PROBLEM. The records that follow are to be given again exactly.
[DATA RECORDS — start]
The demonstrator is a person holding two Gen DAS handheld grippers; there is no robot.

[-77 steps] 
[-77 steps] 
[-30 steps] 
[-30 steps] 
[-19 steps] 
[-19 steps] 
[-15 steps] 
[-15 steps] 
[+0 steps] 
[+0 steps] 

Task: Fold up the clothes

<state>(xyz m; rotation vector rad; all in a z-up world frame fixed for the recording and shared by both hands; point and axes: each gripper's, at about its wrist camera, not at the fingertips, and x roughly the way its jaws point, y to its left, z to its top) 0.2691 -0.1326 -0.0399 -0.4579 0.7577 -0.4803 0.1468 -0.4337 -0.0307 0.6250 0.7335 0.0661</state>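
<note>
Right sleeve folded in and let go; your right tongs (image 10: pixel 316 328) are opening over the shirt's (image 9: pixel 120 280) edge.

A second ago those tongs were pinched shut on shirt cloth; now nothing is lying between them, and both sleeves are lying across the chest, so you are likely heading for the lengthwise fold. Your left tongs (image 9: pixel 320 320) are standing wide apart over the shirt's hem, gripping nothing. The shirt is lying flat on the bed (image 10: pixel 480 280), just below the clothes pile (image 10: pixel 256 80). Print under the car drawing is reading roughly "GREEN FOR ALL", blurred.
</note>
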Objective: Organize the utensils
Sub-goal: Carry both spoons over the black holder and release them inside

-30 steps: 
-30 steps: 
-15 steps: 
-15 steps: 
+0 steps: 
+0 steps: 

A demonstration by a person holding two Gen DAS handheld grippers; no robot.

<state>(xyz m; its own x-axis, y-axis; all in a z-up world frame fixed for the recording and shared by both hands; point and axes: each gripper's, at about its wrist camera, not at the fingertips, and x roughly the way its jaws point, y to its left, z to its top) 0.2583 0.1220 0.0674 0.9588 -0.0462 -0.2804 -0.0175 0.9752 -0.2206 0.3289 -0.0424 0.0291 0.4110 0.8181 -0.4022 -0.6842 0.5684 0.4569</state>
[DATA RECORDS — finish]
TASK RESULT.
The demonstrator is a person holding two Gen DAS handheld grippers; there is no robot.

[-77 steps] 
[-77 steps] 
[-30 steps] 
[-30 steps] 
[-19 steps] 
[-19 steps] 
[-15 steps] 
[-15 steps] 
[+0 steps] 
[+0 steps] 

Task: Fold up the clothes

<state>(xyz m; rotation vector rad; all in a z-up world frame fixed for the recording and shared by both hands; point and axes: each gripper's, at about its wrist camera, not at the fingertips, and x roughly the way its jaws point, y to its left, z to its top) 0.2691 -0.1326 -0.0399 -0.4579 0.7577 -0.4803 0.1468 -0.4337 -0.0307 0.6250 0.7335 0.0661</state>
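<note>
Right sleeve folded in and let go; your right tongs (image 10: pixel 316 328) are opening over the shirt's (image 9: pixel 120 280) edge.

A second ago those tongs were pinched shut on shirt cloth; now nothing is lying between them, and both sleeves are lying across the chest, so you are likely heading for the lengthwise fold. Your left tongs (image 9: pixel 320 320) are standing wide apart over the shirt's hem, gripping nothing. The shirt is lying flat on the bed (image 10: pixel 480 280), just below the clothes pile (image 10: pixel 256 80). Print under the car drawing is reading roughly "GREEN FOR ALL", blurred.
</note>
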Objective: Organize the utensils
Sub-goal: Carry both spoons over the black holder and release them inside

-30 steps: 
-30 steps: 
-15 steps: 
-15 steps: 
+0 steps: 
+0 steps: 

A demonstration by a person holding two Gen DAS handheld grippers; no robot.

<state>(xyz m; its own x-axis, y-axis; all in a z-up world frame fixed for the recording and shared by both hands; point and axes: each gripper's, at about its wrist camera, not at the fingertips, and x roughly the way its jaws point, y to its left, z to its top) 0.2583 0.1220 0.0674 0.9588 -0.0462 -0.2804 -0.0175 0.9752 -0.2206 0.3289 -0.0424 0.0291 0.4110 0.8181 -0.4022 -0.6842 0.5684 0.4569</state>

Nothing else belongs to this answer.